L’Euro in Via di Guarigione

PARIGI – Un anno fa la zona euro si trovava in guai seri. Una serie di azioni politiche - la creazione di un fondo di salvataggio, un trattato fiscale, e l’offerta di liquidità a buon mercato per il sistema bancario - non erano riuscite a far pressione sui mercati finanziari a lungo. La crisi si era spostata dalla periferia dell’unione monetaria al suo nucleo. L’Europa meridionale sperimentava una fase di svendita del debito sovrano e di massiccio ritiro dei capitali privati. L’Europa si andava frammentando finanziariamente. Le speculazioni su una sua possibile rottura erano molto diffuse.

Poi avvennero due importanti iniziative. Nel giugno 2012, i leader della zona euro hanno annunciato l’intenzione di istituire un’unione bancaria europeo.

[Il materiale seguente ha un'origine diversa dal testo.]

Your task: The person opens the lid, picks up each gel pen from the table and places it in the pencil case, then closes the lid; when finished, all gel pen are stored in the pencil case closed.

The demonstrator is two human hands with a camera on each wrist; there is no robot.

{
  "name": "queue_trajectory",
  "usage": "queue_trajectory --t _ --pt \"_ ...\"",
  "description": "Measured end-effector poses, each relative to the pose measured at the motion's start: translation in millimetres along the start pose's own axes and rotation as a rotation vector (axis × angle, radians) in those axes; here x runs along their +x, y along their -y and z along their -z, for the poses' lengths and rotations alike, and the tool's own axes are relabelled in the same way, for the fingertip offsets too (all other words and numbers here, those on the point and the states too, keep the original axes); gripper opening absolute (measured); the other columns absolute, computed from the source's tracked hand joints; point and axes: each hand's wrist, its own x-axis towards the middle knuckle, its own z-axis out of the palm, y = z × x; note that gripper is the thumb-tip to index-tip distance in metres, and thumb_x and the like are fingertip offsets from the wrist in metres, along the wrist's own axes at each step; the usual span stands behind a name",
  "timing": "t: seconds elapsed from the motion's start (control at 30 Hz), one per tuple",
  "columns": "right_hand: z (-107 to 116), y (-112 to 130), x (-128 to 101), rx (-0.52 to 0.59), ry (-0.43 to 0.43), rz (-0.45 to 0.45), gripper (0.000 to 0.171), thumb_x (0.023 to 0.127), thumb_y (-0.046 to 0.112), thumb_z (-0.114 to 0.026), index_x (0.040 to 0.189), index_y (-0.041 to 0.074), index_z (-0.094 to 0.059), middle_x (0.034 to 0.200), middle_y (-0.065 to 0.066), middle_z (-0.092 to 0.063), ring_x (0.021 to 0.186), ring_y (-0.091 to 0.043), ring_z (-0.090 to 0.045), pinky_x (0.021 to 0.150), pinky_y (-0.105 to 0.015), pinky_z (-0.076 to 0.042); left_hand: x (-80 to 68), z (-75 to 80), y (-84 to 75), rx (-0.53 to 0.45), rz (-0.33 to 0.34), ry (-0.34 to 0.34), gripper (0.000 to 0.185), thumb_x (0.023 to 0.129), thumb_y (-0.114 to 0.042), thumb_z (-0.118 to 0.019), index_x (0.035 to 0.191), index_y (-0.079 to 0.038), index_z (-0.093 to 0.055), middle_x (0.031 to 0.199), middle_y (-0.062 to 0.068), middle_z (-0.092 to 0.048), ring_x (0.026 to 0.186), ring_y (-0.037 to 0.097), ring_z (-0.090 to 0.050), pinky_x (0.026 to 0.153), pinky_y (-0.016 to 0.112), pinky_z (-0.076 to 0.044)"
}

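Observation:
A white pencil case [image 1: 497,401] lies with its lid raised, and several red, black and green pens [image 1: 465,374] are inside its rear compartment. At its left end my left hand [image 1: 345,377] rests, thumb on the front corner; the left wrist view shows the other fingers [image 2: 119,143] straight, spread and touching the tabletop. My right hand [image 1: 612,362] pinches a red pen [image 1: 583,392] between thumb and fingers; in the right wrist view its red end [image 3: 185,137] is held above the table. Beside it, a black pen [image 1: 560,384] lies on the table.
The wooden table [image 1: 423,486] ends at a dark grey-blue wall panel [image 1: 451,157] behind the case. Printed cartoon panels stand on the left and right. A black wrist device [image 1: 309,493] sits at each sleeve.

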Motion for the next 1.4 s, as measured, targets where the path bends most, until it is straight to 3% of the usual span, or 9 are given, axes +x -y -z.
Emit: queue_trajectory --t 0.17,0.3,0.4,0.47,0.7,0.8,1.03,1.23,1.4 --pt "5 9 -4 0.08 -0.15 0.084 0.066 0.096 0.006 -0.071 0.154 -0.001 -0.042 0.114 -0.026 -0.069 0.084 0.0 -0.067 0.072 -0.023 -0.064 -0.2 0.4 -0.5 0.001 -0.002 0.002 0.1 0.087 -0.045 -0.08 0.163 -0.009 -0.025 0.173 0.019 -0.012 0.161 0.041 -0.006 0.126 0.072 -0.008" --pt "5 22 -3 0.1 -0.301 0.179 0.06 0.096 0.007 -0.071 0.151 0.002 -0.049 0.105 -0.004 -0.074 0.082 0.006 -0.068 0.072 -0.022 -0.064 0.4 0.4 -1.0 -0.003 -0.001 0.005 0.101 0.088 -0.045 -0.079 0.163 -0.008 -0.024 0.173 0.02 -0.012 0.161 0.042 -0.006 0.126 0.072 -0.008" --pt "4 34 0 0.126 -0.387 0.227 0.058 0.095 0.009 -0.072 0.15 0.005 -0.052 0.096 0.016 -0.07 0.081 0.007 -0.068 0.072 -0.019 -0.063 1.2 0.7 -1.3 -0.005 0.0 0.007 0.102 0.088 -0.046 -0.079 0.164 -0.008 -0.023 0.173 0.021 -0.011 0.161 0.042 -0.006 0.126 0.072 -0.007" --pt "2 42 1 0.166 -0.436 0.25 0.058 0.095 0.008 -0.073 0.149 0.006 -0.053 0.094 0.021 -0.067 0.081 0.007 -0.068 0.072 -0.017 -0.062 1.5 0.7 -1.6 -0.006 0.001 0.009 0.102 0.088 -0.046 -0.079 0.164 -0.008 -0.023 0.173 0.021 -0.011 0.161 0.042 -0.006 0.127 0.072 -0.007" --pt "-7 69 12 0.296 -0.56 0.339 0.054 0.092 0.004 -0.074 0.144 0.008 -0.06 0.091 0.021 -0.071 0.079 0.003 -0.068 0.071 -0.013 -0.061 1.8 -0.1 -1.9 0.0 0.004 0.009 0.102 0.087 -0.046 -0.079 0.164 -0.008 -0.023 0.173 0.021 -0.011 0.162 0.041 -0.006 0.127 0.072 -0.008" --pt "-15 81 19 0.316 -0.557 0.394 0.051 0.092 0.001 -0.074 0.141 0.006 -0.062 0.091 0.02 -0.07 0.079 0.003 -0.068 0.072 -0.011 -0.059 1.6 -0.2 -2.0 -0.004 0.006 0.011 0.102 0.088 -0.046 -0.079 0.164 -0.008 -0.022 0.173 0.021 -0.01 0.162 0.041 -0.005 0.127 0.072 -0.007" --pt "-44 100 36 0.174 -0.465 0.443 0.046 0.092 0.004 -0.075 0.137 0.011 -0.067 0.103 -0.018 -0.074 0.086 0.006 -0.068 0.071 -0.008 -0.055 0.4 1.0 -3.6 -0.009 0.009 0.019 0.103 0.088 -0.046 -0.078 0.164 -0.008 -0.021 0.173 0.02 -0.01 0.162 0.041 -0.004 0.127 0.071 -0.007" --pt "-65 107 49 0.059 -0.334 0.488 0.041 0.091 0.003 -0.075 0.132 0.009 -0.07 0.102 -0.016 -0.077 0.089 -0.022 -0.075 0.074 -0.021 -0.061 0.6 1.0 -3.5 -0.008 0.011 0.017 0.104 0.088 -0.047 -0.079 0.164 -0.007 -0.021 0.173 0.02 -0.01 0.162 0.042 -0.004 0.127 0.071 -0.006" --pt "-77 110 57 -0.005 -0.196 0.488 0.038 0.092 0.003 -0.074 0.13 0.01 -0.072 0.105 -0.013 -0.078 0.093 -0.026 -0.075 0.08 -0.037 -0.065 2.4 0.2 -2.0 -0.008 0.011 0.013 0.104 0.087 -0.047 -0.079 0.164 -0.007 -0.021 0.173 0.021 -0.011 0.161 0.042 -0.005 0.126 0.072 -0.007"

L’euro, hanno detto, doveva essere sostenuto con il trasferimento della vigilanza bancaria ad un’autorità europea.

Per la prima volta dall’inizio della crisi in Grecia, si è riconosciuto ufficialmente che la radice del problema della zona euro non si trovava nella trasgressione delle regole di bilancio, e che i principi stessi alla base dell’unione monetaria dovevano essere rivisitati. Il tentativo era destinato ad essere ambizioso. Agli occhi della maggior parte degli osservatori, per poter raggiungere l’obiettivo dei leader di “riuscire a spezzare il circolo vizioso tra banche e governi” era necessaria una autorità centralizzata per lo scioglimento o il sostegno delle banche.